Grayson Death Number is Fiction

Alan Grayson, Democratic Congressman from Florida, is building his claim to fame on the accusation that 45,000 Americans die each year from lack of health insurance. Grayson even has started a website to count the dead. Grayson bases this number on a study released by Harvard Medical School and the Cambridge Health Alliance which more than doubled previous estimates.

This number, however, is fiction.

I guarantee that almost none of the politicians, pundits, pro-Obamacare groups, or bloggers spouting this number have read the actual study. Instead, they almost certainly have relied on a press release summarizing the study, which paints the conclusions as medically and scientifically certain.

It took some digging, but I located a pdf. copy of the actual study in the archives of the American Journal of Public Health.

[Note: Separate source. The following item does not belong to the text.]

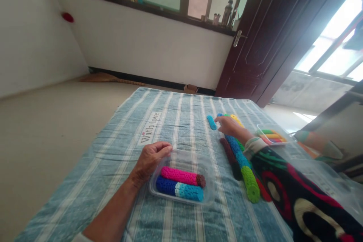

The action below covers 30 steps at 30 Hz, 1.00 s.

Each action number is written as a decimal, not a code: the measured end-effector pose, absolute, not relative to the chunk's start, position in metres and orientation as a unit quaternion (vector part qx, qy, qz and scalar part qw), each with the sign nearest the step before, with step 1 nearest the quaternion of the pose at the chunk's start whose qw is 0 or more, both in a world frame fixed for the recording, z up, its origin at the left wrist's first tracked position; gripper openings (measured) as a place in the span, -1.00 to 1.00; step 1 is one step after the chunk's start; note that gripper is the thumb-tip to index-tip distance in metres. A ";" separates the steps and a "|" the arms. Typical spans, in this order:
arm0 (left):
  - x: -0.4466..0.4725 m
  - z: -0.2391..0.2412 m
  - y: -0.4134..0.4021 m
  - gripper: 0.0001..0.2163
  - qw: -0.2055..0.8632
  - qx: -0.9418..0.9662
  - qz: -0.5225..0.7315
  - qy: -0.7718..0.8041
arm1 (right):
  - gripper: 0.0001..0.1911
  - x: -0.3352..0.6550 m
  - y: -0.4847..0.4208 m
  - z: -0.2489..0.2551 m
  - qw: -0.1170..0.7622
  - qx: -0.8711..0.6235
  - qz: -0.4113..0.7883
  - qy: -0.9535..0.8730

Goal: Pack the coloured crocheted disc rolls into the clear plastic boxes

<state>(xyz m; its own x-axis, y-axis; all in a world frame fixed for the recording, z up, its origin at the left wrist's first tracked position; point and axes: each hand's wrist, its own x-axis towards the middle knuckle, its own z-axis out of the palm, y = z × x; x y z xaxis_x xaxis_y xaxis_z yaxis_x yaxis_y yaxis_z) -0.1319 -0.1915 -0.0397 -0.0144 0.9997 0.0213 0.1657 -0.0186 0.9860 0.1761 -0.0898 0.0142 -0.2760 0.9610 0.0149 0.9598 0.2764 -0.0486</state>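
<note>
Head view: at lower centre my left hand (153,155) pinches the upper-left rim of a clear plastic box (210,170) holding a pink-and-brown crocheted roll (178,175) and a dark-and-light-blue crocheted roll (177,189). Right of centre, my right hand (226,124) is just beside a short light-blue crocheted piece (211,122); whether its fingers grip anything, I can't tell. My dark patterned sleeve (286,193) partly hides a red roll (263,191) beside a long blue-and-green crocheted roll (241,157). Blue-and-white striped cloth (113,174) lies underneath; a dark brown door (263,38) stands upper right.
</note>
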 end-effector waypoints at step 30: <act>-0.132 -0.041 -0.192 -0.79 0.470 0.533 0.459 0.533 | -0.61 0.164 -0.055 -0.003 -0.040 -0.601 -0.009 -0.798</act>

The 45,000 figure (actually 44,789 in the study) is completely speculative based upon a series of assumptions, and the exclusion of substantial unknowns, to create the appearance of medical and scientific certainty where none exists.

This is a document intended to be used as a political talking point. Here is what the authors say:

“Despite widespread acknowledgment that enacting universal coverage would be life saving, doing so remains politically thorny. Now that health reform is again on the political agenda, health professionals have the opportunity to advocate universal coverage.”

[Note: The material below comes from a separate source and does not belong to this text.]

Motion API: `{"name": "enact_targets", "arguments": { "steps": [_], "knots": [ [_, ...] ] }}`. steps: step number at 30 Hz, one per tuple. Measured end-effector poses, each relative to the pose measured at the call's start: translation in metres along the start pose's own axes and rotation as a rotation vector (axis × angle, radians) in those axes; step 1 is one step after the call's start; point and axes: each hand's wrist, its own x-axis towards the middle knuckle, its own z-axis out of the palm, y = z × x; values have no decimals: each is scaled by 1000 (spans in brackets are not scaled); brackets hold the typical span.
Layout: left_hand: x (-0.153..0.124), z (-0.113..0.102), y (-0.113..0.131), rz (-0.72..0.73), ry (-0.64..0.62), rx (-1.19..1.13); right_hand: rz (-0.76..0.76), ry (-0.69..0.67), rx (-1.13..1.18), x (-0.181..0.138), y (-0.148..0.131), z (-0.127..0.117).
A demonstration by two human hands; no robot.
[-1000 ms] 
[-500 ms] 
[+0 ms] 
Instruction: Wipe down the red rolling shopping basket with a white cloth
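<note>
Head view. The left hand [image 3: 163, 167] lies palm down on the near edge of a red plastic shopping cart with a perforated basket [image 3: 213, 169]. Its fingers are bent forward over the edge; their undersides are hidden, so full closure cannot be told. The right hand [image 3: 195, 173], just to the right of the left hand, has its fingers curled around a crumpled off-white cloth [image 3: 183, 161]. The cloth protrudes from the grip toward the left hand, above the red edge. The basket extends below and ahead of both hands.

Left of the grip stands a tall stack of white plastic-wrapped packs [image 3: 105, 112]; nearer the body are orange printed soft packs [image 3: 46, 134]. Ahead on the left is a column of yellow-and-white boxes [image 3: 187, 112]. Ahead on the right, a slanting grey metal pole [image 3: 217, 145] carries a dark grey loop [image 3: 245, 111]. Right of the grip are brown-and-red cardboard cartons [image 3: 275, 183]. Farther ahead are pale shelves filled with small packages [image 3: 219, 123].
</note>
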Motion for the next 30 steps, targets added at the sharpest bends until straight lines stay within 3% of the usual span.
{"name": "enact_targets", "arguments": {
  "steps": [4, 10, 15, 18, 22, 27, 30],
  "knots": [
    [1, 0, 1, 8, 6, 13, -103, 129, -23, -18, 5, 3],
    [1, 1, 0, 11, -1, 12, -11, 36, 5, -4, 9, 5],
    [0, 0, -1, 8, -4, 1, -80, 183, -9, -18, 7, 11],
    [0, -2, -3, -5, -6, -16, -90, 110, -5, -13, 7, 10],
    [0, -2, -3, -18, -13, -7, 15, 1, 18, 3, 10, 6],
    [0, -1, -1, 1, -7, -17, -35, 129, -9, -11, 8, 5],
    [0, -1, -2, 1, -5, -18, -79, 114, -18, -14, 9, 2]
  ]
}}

The authors go through statistical assumptions and methodology, based on mortality data from 1986-1994, adjusted using mathematical modelling to 2005 census data. Let’s be clear, this study is a mathematical model, not a collection of actual death data.

The authors, however, do not do the two things which would put their model in political perspective: Compare the current system to specific Democratic proposals, or compare the current system to systems with nationalized health care.

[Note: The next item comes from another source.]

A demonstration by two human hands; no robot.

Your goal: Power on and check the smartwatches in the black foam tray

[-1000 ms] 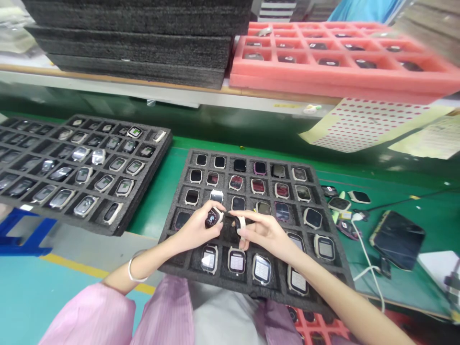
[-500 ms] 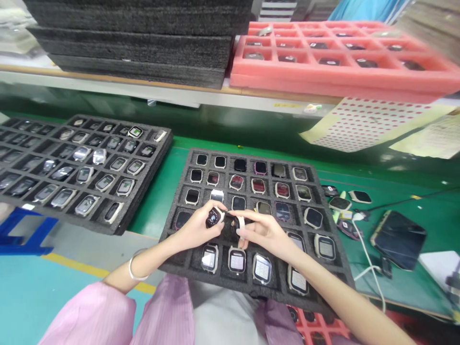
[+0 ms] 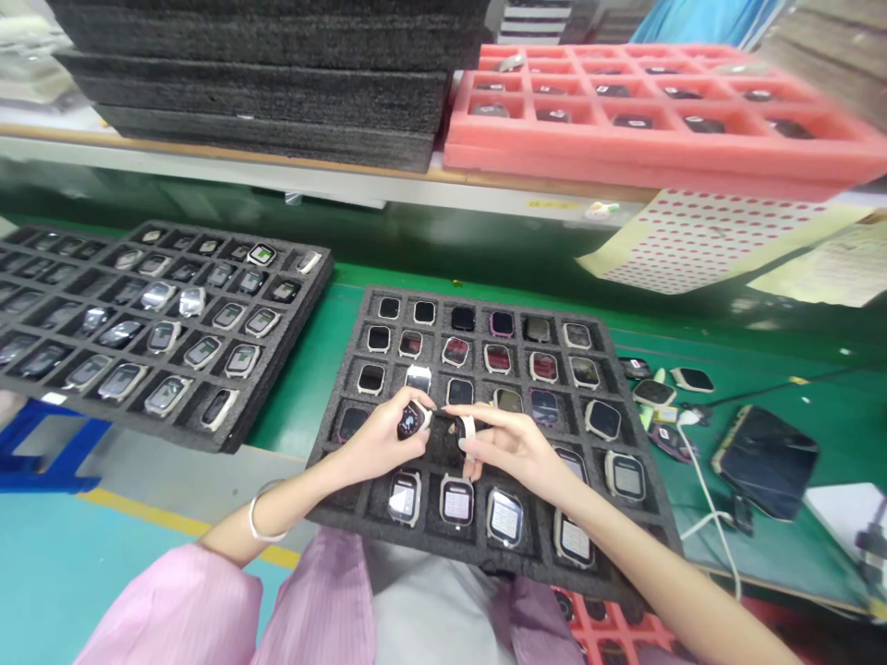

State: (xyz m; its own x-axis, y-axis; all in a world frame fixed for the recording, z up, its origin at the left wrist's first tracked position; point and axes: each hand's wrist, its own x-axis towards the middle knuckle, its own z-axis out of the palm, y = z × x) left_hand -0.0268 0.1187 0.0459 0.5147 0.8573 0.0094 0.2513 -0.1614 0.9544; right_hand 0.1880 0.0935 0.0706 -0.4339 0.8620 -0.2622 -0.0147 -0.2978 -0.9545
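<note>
My left hand [image 3: 389, 434] is closed on a smartwatch [image 3: 411, 420] with a lit dark face, tipped up toward me. Close by on the right, my right hand [image 3: 509, 443] pinches a second smartwatch [image 3: 468, 430] with a pale case, held on edge so that its face is mostly hidden. Both watches are over the middle of a black foam tray [image 3: 433, 536], a short gap apart. Around them, tray cells hold strapless watches, among them a lit one [image 3: 456, 501] in the front row and one with a reddish screen [image 3: 497, 358] farther back.
Another black foam tray of watches [image 3: 270, 369] lies at the left. Loose watches [image 3: 655, 394], a white cable [image 3: 713, 489] and a dark flat device [image 3: 768, 460] are at the right. Above, a shelf carries a black foam stack [image 3: 263, 83] and a pink foam tray [image 3: 624, 162].
The watch in my right hand has shifted slightly to the right and turned a little. My left hand stays nearly in place with its watch.
</note>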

Rather, the authors compare the current system to the perfect universal coverage scenario without taking into account the rationing of health care services which necessarily will occur in their universal coverage scenario. The authors assume, without stating, that there would be no diminution in health care services to those currently insured.

In reality, even Democratic proposals include Medicare cuts and other health care cost containment proposals which will diminish care to the elderly and other groups who currently have no such limitations.

By excluding the reality of limited societal health care resources, the study loses any legitimate value in the political debate.

The authors also acknowledge that there is much they do not know, which would affect their analysis. Here are some of the limiting factors which the authors acknowledge call into question the certainty of the study:

 

 

 

The simple statement which is true is that the authors of this study cannot say to a reasonable degree of medical certainty that 44,789 people — or any specific number of people — die annually from lack of insurance. This study would not be admitted in court as proof of anything.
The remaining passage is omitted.